Sensitivity refers to the ratio of the ozone gas sensor output change to the measured input change, and it mainly depends on the technology used in the sensor structure. The design principles of most gas sensors use biochemistry, electrochemistry, physics, and optics. The first thing to consider is to select a sensitive technology that has sufficient sensitivity for the detection of the target gas’s valve limit (TLV-threshold limit value) or the lowest explosive limit (LEL-lower explosive limit) percentage.
Selectivity is also called cross-sensitivity. It can be determined by measuring the sensor response produced by a certain concentration of interfering gas. This response is equivalent to the sensor response produced by a certain concentration of ozone gas.

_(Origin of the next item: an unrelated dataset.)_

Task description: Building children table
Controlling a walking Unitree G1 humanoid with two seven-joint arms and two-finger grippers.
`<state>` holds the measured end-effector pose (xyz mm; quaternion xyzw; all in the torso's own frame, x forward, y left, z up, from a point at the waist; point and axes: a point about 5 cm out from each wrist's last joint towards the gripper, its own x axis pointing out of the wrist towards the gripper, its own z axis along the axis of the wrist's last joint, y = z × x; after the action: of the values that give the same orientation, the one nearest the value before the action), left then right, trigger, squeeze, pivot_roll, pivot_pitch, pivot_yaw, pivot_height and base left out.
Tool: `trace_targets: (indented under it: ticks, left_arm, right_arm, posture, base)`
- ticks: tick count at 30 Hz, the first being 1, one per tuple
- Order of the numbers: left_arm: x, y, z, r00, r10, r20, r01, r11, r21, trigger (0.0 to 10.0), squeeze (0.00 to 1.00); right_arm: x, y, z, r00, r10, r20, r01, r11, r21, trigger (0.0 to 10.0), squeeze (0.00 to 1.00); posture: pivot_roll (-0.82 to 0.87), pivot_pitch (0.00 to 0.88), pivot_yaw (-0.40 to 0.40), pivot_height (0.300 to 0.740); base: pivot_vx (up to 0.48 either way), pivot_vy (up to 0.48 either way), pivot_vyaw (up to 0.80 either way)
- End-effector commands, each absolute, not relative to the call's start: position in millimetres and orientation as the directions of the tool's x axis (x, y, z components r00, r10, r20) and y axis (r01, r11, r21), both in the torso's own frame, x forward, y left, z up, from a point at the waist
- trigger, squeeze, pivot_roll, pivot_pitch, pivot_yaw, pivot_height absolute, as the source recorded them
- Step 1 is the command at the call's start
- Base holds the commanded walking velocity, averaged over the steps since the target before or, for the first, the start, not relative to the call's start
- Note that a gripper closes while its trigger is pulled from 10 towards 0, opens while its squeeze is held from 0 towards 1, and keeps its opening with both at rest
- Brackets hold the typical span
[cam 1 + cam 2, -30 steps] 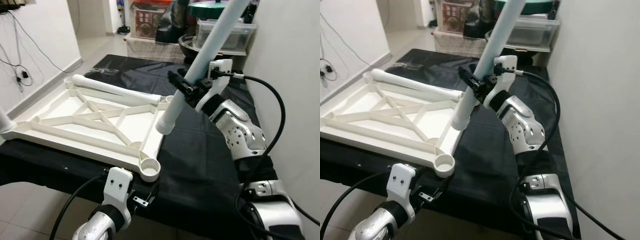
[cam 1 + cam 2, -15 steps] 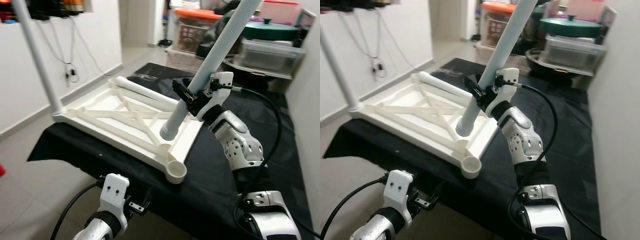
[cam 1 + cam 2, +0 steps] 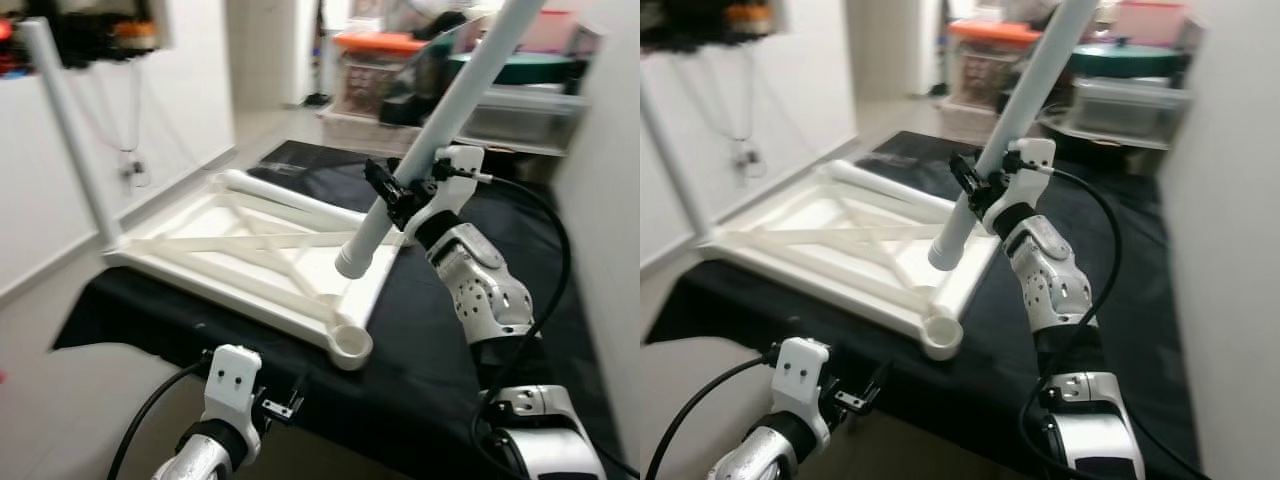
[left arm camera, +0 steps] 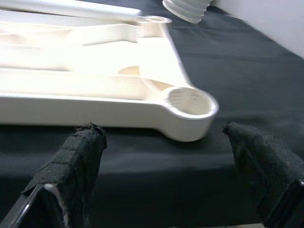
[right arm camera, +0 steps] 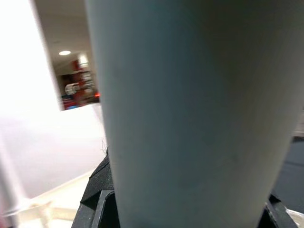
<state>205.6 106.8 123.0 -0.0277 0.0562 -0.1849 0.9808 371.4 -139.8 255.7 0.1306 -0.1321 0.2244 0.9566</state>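
A white table frame [image 3: 235,250] lies upside down on the black-covered table [image 3: 440,330], with one leg [image 3: 65,130] standing upright at its far left corner and another leg [image 3: 285,197] lying along its far edge. My right gripper [image 3: 395,192] is shut on a long white table leg [image 3: 440,110], held tilted, its lower end [image 3: 352,262] hanging above the frame's right side. The near corner socket [image 3: 350,345] is open; in the left wrist view this socket [image 4: 189,103] lies just beyond my open left gripper [image 4: 175,161], which hangs below the table's front edge.
Storage boxes and a green lid [image 3: 520,70] are stacked past the table's far end. A white wall runs along the right side. Cables hang on the left wall [image 3: 130,150], above tiled floor.
The camera has shifted and the picture is blurred. The held leg's lower end sits slightly further right and higher over the frame. The left gripper stays low.
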Motion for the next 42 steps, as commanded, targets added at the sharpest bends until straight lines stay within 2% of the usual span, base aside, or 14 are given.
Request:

This characteristic is very important in the application of tracking multiple gases because the cross-sensitivity will reduce the repeatability and reliability of the measurement. The ideal ozone sensor should have high sensitivity and high selectivity.
Corrosion resistance refers to the ability of the ozone gas sensor to be exposed to a high volume fraction of target gas. When a large number of gas leaks, the probe should be able to withstand 10-20 times the expected gas volume fraction. Under normal working conditions, the sensor drift and zero-point correction value should be as small as possible.